◆ DATA SECTION
--- START ---

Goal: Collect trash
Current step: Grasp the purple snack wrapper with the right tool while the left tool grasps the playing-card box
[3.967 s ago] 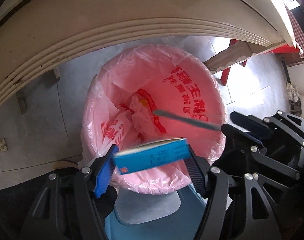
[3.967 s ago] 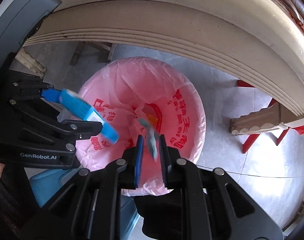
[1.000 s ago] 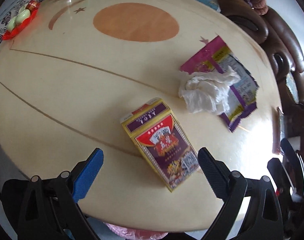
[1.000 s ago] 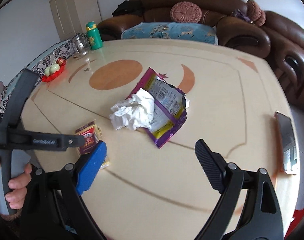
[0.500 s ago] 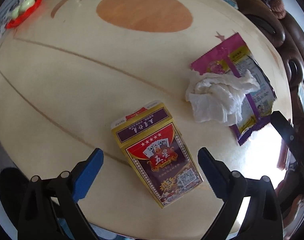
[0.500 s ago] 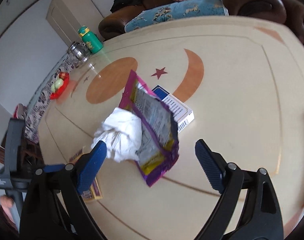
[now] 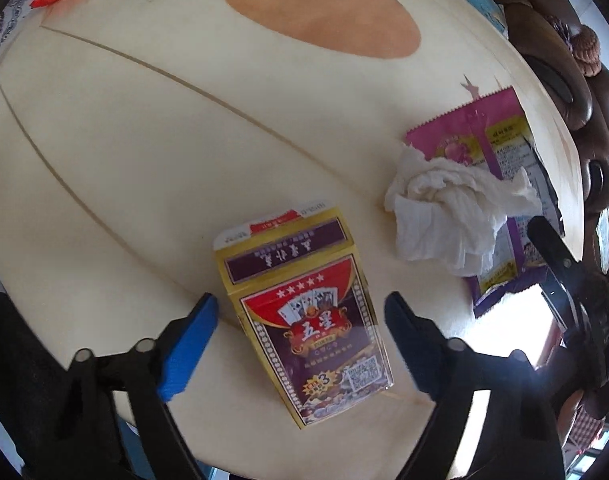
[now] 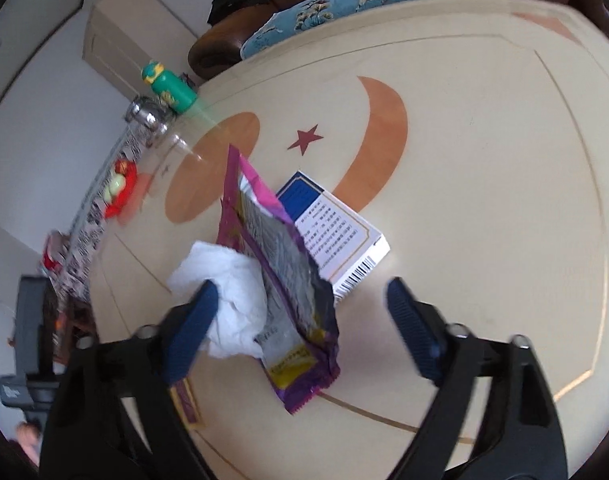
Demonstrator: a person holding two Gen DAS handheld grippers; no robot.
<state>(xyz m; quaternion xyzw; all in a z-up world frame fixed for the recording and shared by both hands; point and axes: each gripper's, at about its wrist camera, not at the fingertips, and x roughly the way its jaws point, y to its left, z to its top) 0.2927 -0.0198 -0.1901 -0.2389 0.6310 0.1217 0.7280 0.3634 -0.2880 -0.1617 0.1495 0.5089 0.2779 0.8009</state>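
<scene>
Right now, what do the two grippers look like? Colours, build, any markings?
Both match: the left gripper and the right gripper have black linkage arms with silver pivot screws and two ribbed blue pads. In the right wrist view, the left gripper's grey-black body at the frame's left edge carries white lettering, too blurred to read. No cables or sleeves are visible.

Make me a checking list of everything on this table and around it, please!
Surface: cream table with orange oval, moon and star inlays.
Job's things: playing-card box lying flat; crumpled tissue resting on the purple snack wrapper; blue-and-white box behind the wrapper.
Clutter: green bottle, glass jar, red fruit dish at the far edge.
Grippers: left gripper open, fingers closing around the card box; right gripper open, closing around tissue and wrapper.
Cables: nothing seen.
Surroundings: brown sofa, cupboard.
</scene>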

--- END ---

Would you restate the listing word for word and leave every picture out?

◆ RESPONSE AREA
Goal: Collect trash
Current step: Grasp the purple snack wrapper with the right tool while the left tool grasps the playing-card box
[3.967 s ago] 
[3.967 s ago] 
[1.000 s ago] 
[1.000 s ago] 
[0.500 s ago] 
[0.500 s ago] 
[now] 
[now] 
Demonstrator: a person holding two Gen DAS handheld grippers; no robot.
<state>(xyz m; quaternion xyzw; all in a z-up world frame fixed for the recording and shared by both hands; point and axes: each gripper's, at about its wrist camera, not at the fingertips, and x roughly the way its jaws point, y to its left, z to its top) 0.2927 -0.0198 -0.1901 -0.2389 0.6310 0.1217 0.7280 0.3634 -0.2880 -0.1617 0.1495 0.5089 0.2779 0.8009</state>
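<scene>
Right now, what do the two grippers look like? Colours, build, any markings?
Both match: the left gripper and the right gripper have black linkage arms with silver pivot screws and two ribbed blue pads. In the right wrist view, the left gripper's grey-black body at the frame's left edge carries white lettering, too blurred to read. No cables or sleeves are visible.

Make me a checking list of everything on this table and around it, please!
Surface: cream table with orange oval, moon and star inlays.
Job's things: playing-card box lying flat; crumpled tissue resting on the purple snack wrapper; blue-and-white box behind the wrapper.
Clutter: green bottle, glass jar, red fruit dish at the far edge.
Grippers: left gripper open, fingers closing around the card box; right gripper open, closing around tissue and wrapper.
Cables: nothing seen.
Surroundings: brown sofa, cupboard.
</scene>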

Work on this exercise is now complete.